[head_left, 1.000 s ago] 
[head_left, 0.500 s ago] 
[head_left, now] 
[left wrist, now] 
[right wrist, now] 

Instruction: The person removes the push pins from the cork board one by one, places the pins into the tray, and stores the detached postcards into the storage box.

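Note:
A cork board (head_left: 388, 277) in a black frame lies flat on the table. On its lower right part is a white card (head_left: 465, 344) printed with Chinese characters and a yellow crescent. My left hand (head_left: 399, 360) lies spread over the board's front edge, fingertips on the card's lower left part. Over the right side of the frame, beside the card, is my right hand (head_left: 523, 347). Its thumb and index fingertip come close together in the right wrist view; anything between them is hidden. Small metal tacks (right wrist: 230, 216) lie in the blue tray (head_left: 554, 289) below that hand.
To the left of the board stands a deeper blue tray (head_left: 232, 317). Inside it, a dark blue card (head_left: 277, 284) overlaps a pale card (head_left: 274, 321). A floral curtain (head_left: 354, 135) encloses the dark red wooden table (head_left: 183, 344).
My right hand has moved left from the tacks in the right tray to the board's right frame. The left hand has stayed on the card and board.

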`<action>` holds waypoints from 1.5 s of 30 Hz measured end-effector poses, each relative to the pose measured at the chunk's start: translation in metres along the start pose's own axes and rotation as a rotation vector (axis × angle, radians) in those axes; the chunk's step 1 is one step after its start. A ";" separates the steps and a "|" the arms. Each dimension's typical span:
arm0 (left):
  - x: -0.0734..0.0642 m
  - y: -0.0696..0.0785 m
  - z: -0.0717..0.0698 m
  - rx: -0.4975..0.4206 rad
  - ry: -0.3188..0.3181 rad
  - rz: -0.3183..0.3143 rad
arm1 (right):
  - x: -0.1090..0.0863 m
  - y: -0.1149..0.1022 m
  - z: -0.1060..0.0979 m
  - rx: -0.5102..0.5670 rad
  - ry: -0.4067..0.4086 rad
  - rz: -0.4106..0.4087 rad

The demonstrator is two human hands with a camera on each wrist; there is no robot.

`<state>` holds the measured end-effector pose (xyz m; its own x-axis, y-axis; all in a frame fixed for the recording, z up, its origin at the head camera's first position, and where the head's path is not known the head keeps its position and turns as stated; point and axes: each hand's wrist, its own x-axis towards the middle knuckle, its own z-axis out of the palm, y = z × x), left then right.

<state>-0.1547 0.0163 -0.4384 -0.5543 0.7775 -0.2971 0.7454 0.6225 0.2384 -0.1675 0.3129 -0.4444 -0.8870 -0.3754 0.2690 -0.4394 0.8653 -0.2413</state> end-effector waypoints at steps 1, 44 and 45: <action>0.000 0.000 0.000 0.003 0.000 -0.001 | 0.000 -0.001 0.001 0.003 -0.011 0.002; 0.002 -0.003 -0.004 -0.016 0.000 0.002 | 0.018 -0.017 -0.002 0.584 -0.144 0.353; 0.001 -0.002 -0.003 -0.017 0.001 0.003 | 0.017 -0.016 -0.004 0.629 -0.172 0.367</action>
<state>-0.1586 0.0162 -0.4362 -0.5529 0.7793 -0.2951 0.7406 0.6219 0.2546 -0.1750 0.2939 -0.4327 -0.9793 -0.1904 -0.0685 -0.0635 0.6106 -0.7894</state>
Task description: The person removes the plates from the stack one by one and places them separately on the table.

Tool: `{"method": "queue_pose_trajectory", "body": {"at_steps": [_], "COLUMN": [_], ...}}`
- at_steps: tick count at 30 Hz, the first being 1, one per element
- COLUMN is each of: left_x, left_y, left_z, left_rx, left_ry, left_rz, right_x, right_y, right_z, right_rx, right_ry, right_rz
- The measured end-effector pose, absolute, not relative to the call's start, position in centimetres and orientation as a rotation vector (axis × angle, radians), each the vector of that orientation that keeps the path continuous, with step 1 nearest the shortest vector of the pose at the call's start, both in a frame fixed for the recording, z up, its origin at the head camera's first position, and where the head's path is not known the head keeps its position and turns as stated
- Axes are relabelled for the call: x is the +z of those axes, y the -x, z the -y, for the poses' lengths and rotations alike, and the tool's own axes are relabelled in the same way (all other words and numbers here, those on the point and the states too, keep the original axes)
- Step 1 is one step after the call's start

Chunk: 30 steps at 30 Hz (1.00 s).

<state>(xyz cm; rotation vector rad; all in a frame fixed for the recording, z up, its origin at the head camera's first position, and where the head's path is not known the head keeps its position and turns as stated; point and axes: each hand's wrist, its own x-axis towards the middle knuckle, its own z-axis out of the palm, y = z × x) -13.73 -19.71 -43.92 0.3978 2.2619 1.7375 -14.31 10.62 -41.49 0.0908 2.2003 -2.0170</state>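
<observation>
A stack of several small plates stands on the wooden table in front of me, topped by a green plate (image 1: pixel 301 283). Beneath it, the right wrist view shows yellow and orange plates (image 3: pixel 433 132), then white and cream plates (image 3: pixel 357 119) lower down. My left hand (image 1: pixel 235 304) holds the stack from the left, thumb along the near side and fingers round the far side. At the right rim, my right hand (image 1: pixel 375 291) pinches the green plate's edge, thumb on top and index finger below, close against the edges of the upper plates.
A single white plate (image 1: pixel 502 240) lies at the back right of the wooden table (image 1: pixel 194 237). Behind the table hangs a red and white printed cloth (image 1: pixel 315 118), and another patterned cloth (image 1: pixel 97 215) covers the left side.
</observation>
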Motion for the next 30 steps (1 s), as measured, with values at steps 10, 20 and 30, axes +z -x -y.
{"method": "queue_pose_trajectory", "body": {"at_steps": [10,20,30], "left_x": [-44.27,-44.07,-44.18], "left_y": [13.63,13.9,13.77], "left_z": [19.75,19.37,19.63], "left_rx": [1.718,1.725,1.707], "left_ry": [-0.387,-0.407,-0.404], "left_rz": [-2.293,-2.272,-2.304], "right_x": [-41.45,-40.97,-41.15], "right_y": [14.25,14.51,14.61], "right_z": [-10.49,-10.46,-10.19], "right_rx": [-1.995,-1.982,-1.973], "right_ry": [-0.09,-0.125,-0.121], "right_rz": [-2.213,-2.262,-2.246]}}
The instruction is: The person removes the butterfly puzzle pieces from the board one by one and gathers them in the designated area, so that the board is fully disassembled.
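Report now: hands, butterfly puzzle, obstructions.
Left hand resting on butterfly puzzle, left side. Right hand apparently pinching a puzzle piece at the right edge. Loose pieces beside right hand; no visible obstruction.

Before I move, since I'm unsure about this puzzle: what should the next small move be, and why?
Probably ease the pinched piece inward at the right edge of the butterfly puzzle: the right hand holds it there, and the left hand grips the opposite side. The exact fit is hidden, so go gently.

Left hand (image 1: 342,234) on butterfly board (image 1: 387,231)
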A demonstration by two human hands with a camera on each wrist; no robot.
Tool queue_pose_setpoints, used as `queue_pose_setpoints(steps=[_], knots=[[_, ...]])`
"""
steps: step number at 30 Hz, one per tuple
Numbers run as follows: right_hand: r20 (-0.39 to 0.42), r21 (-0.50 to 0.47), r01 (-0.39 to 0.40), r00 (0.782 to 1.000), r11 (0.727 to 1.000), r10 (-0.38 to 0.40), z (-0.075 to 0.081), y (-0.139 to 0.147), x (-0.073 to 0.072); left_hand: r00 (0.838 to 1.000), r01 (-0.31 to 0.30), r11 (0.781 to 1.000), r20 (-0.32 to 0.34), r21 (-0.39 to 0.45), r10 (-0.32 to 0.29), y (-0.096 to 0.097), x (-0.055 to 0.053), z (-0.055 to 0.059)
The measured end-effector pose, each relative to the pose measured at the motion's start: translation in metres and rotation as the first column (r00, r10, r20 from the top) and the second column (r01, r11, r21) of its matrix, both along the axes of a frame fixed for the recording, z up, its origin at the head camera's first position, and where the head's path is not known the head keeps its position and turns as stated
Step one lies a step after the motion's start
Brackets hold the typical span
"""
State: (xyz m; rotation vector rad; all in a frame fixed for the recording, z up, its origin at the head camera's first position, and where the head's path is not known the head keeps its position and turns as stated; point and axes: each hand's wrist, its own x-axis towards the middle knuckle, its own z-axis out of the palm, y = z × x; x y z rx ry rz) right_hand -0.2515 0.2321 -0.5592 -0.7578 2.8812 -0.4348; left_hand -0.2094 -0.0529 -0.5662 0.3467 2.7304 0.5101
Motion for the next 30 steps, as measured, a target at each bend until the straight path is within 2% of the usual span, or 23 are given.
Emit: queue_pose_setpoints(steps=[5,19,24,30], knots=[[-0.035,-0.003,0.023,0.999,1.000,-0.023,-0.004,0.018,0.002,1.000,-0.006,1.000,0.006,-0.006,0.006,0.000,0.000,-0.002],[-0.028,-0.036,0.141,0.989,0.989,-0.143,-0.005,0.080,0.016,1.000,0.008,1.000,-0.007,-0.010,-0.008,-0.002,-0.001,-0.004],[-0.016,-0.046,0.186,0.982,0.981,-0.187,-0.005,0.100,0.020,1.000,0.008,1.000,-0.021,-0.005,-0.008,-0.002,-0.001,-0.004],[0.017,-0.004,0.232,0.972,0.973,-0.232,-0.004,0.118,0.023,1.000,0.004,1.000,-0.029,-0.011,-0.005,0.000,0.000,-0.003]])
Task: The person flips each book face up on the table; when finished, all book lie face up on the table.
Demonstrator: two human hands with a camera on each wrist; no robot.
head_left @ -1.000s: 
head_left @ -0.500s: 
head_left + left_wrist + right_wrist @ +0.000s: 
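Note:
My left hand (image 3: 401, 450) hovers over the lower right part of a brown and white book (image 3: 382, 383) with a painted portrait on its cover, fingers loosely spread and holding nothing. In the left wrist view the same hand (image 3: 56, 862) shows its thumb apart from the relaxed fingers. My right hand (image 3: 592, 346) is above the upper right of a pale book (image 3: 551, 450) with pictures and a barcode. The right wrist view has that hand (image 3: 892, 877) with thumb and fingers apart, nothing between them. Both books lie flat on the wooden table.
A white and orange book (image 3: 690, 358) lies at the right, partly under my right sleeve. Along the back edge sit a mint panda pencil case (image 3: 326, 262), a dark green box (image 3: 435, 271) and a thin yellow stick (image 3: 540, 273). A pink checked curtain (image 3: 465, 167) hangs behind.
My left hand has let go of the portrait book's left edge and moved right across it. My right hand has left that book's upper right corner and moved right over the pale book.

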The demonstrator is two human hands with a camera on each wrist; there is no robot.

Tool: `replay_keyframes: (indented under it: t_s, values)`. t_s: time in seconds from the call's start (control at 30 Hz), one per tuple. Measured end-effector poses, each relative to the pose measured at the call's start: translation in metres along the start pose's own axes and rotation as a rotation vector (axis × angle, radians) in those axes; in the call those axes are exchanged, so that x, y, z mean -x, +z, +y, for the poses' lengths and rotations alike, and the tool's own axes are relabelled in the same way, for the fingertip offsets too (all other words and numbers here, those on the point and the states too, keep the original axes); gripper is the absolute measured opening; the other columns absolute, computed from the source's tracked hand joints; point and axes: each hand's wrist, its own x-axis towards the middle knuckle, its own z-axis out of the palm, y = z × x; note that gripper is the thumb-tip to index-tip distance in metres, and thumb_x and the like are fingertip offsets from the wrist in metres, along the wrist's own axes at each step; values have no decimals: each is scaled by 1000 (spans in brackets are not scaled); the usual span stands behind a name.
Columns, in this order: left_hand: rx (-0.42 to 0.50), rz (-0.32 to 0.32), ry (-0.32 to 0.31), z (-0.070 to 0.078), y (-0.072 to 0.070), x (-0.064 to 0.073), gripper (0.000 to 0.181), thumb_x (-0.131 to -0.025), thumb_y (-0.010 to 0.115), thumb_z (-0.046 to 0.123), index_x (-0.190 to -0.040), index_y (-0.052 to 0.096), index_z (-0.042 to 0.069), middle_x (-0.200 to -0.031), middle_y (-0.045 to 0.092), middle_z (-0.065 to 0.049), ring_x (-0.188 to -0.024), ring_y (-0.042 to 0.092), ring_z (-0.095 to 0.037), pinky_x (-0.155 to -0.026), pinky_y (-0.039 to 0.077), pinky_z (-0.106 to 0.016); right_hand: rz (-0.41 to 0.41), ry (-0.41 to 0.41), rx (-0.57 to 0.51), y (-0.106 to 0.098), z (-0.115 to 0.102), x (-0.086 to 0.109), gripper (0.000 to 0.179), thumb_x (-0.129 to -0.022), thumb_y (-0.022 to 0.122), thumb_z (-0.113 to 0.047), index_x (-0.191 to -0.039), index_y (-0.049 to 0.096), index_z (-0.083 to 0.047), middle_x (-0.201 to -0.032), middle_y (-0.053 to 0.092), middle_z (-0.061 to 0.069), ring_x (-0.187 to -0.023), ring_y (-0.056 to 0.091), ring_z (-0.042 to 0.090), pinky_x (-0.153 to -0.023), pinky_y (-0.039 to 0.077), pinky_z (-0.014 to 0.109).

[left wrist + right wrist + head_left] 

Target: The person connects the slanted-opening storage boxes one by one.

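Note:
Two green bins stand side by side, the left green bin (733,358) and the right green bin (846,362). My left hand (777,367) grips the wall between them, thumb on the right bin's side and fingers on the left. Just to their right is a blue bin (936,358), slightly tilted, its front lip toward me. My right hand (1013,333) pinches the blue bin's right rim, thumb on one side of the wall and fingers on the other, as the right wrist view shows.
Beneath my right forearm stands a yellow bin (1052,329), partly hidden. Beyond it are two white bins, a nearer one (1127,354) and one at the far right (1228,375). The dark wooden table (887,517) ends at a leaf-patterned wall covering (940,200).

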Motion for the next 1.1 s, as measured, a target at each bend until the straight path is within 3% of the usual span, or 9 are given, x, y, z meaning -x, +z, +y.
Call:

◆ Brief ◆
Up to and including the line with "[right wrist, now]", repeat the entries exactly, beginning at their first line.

◆ Written solution ◆
[head_left, 1.000 s ago] 
[head_left, 0.500 s ago] 
[head_left, now] 
[left wrist, now] 
[right wrist, now] 

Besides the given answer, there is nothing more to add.